## What you should do:
Copy the records below without altering a single word.

## Supplied material:
<<<<

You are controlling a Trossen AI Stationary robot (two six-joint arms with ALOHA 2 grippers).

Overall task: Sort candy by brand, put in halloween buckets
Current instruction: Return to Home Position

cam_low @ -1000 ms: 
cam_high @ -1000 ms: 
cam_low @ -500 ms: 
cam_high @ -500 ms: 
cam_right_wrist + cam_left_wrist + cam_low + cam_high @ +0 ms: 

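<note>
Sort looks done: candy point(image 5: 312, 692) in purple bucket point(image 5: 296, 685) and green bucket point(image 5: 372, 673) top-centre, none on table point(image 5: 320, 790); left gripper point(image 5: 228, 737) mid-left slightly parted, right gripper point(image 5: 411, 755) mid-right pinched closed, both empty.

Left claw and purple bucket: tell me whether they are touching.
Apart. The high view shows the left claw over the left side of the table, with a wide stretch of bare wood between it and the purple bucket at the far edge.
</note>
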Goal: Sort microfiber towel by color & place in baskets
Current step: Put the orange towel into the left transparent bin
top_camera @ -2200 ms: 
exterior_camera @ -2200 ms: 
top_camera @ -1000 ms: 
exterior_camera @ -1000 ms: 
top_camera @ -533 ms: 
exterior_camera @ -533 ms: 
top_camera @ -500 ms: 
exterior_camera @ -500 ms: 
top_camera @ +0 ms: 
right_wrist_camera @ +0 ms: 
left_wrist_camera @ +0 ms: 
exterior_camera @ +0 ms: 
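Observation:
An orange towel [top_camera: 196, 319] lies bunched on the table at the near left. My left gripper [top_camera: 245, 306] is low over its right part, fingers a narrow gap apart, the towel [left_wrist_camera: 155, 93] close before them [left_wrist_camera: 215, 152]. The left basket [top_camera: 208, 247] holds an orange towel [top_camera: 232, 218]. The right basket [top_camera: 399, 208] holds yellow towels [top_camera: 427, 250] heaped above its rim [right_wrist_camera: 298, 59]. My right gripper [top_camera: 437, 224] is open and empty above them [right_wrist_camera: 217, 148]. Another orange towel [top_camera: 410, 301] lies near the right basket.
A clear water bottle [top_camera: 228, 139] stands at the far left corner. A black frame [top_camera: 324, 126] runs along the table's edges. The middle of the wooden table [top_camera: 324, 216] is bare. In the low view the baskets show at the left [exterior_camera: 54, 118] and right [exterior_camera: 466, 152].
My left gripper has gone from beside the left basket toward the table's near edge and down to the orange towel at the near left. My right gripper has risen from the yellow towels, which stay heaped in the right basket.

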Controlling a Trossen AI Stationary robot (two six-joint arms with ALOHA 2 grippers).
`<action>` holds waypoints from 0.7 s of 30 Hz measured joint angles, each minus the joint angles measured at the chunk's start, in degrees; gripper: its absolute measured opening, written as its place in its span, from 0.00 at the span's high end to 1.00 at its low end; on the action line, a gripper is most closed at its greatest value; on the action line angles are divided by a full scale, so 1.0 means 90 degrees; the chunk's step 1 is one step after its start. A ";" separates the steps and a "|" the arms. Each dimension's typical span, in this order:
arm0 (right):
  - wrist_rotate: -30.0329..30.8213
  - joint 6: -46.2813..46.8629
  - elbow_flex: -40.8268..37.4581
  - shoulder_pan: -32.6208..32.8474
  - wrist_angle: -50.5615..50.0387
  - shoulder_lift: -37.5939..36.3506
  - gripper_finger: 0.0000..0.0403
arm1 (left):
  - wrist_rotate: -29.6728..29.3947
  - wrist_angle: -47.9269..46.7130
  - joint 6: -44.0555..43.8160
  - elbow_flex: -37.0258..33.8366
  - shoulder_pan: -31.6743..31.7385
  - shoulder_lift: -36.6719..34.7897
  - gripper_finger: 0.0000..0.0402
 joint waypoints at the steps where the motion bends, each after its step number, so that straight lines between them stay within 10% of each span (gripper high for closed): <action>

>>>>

## Response box:
You are controlling a Trossen AI Stationary robot (two six-joint arms with ALOHA 2 grippers).

Overall task: Sort candy by brand, put in halloween buckets
Current instruction: Return to Home Position

cam_low @ -1000 ms: 
cam_high @ -1000 ms: 
cam_low @ -500 ms: 
cam_high @ -500 ms: 
cam_right_wrist + cam_left_wrist + cam_low + cam_high @ +0 ms: 

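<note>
Sort looks done: candy point(image 5: 312, 692) in purple bucket point(image 5: 296, 685) and green bucket point(image 5: 372, 673) top-centre, none on table point(image 5: 320, 790); left gripper point(image 5: 228, 737) mid-left slightly parted, right gripper point(image 5: 411, 755) mid-right pinched closed, both empty.

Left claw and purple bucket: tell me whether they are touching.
Apart. The high view shows the left claw over the left side of the table, with a wide stretch of bare wood between it and the purple bucket at the far edge.
</note>
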Goal: Sort microfiber towel by color & place in baskets
Current step: Put the orange towel into the left transparent bin
top_camera @ -2200 ms: 
exterior_camera @ -2200 ms: 
top_camera @ -1000 ms: 
exterior_camera @ -1000 ms: 
top_camera @ -533 ms: 
exterior_camera @ -533 ms: 
top_camera @ -500 ms: 
exterior_camera @ -500 ms: 
top_camera @ +0 ms: 
right_wrist_camera @ +0 ms: 
left_wrist_camera @ +0 ms: 
exterior_camera @ +0 ms: 
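Observation:
An orange towel [top_camera: 196, 319] lies bunched on the table at the near left. My left gripper [top_camera: 245, 306] is low over its right part, fingers a narrow gap apart, the towel [left_wrist_camera: 155, 93] close before them [left_wrist_camera: 215, 152]. The left basket [top_camera: 208, 247] holds an orange towel [top_camera: 232, 218]. The right basket [top_camera: 399, 208] holds yellow towels [top_camera: 427, 250] heaped above its rim [right_wrist_camera: 298, 59]. My right gripper [top_camera: 437, 224] is open and empty above them [right_wrist_camera: 217, 148]. Another orange towel [top_camera: 410, 301] lies near the right basket.
A clear water bottle [top_camera: 228, 139] stands at the far left corner. A black frame [top_camera: 324, 126] runs along the table's edges. The middle of the wooden table [top_camera: 324, 216] is bare. In the low view the baskets show at the left [exterior_camera: 54, 118] and right [exterior_camera: 466, 152].
My left gripper has gone from beside the left basket toward the table's near edge and down to the orange towel at the near left. My right gripper has risen from the yellow towels, which stay heaped in the right basket.
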
Controlling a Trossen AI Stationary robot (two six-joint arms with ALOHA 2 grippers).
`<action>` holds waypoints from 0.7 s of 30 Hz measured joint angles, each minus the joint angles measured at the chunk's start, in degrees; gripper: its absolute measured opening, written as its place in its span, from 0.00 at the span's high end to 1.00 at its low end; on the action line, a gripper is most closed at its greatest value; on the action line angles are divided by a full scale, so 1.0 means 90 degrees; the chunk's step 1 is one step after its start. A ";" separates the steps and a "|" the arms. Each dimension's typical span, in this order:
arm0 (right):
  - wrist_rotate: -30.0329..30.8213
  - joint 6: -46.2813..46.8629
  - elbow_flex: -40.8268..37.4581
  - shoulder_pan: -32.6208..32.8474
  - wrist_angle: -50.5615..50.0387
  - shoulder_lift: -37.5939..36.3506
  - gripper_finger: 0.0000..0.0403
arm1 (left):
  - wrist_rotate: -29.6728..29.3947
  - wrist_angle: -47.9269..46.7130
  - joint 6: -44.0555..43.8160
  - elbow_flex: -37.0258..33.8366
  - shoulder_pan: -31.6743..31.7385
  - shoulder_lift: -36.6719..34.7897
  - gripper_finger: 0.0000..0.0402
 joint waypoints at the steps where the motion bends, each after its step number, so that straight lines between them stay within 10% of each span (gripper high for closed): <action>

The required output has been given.